▶ **Work order**
Please copy each line of the records below that holds the word "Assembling".
##### Supplied data #####
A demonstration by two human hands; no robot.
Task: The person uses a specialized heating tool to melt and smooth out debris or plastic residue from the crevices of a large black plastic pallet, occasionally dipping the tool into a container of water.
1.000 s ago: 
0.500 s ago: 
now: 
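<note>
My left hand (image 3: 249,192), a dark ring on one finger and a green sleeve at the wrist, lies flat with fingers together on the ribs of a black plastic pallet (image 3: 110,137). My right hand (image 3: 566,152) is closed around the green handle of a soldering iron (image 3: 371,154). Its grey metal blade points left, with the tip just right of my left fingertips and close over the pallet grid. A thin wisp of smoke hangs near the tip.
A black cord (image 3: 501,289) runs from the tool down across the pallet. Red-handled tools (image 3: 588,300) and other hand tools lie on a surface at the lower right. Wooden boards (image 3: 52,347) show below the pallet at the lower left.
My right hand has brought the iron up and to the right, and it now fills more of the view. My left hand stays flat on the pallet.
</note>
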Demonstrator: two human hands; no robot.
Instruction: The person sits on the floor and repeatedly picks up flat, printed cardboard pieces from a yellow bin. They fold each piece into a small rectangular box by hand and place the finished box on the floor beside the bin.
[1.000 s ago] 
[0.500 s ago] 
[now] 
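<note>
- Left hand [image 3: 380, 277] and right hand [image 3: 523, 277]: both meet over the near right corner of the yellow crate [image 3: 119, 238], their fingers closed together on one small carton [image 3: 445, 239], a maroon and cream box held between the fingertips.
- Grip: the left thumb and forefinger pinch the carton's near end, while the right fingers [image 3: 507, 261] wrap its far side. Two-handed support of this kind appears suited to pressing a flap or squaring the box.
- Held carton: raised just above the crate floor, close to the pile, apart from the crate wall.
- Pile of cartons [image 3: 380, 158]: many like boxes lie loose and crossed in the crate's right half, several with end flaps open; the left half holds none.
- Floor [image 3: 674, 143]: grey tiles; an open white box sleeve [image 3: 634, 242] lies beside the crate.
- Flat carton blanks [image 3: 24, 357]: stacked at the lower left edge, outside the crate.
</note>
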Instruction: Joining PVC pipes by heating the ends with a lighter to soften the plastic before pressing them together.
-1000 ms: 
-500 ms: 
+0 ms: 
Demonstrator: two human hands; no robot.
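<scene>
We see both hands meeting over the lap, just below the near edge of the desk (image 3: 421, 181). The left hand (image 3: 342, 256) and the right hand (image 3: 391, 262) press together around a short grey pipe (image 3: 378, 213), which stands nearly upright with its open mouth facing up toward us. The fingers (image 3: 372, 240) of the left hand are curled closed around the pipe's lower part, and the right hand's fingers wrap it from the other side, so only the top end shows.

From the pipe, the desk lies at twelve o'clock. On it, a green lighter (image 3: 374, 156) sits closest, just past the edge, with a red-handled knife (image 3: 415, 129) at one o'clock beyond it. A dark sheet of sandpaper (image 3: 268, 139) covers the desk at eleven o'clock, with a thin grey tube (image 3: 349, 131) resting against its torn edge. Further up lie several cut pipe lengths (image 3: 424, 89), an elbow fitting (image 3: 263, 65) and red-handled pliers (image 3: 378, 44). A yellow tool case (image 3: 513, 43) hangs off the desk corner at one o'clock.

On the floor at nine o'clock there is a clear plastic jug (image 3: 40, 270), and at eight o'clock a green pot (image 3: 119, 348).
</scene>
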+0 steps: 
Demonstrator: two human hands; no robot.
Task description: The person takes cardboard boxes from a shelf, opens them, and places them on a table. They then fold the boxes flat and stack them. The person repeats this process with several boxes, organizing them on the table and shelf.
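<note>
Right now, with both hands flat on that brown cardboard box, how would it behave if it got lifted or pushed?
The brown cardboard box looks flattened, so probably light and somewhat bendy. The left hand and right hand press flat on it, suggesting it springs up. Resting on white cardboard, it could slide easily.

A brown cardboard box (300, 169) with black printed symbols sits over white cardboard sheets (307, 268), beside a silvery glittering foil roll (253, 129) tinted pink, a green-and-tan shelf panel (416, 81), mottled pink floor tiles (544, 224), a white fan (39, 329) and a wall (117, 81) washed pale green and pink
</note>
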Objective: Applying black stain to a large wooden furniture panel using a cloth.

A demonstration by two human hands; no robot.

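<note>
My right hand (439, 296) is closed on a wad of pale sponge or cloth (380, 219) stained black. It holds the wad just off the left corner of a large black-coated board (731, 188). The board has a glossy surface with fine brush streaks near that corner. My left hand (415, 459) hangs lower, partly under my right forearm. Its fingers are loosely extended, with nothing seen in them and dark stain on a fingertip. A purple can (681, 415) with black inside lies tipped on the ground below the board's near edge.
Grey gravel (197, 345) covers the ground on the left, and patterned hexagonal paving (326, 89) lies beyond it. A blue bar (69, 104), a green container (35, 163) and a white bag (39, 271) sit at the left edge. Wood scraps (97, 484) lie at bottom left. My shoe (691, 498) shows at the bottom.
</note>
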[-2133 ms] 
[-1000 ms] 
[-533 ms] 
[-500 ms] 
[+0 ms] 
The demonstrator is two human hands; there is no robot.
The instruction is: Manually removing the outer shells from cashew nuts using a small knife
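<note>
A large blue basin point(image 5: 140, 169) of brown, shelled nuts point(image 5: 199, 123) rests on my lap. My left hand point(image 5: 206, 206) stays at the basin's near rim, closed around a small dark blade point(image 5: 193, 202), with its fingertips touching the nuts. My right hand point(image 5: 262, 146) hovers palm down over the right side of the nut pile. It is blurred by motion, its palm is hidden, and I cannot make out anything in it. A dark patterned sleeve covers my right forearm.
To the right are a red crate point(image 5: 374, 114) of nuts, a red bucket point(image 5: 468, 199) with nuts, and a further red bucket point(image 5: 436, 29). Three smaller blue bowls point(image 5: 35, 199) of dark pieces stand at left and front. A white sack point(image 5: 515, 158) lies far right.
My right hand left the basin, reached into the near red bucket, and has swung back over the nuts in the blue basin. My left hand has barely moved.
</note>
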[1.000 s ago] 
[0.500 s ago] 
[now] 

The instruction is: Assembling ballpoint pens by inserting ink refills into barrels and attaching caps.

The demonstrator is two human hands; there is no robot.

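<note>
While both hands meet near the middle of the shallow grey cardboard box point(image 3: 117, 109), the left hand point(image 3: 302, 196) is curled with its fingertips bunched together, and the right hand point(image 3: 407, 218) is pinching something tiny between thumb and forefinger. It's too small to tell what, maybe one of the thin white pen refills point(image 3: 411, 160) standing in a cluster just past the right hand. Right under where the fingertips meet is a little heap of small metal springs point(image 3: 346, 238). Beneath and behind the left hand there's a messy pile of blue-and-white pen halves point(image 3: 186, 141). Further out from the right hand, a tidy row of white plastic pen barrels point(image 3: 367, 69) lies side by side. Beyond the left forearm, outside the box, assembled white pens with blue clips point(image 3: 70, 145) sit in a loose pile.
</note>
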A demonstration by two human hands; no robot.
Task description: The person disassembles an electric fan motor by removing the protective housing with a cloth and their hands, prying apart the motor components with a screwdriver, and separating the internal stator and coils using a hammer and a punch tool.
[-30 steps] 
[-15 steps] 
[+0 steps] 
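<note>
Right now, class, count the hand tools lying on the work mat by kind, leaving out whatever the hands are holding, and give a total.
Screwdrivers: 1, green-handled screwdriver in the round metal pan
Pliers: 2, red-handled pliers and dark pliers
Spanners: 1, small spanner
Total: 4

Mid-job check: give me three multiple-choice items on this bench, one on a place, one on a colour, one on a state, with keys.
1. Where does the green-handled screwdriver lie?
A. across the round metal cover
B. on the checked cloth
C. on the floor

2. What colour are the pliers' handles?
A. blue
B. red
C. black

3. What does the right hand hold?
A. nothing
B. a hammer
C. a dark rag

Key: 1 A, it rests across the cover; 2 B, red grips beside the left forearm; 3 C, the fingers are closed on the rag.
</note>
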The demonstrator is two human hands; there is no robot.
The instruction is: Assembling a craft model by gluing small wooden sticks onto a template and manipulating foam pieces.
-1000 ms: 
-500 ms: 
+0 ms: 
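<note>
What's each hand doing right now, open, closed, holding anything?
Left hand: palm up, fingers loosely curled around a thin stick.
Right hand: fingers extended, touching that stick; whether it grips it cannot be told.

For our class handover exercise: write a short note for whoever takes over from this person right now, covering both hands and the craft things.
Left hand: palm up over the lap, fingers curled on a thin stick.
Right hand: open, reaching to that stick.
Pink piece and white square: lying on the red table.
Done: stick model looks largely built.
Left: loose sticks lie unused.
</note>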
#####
▶ **Answer box**
The instruction is: Assembling ballpoint pens by inserting ink refills into barrels and attaching caps.
The instruction is: Assembling a craft model by gluing small wooden sticks onto a template and manipulating foam pieces.

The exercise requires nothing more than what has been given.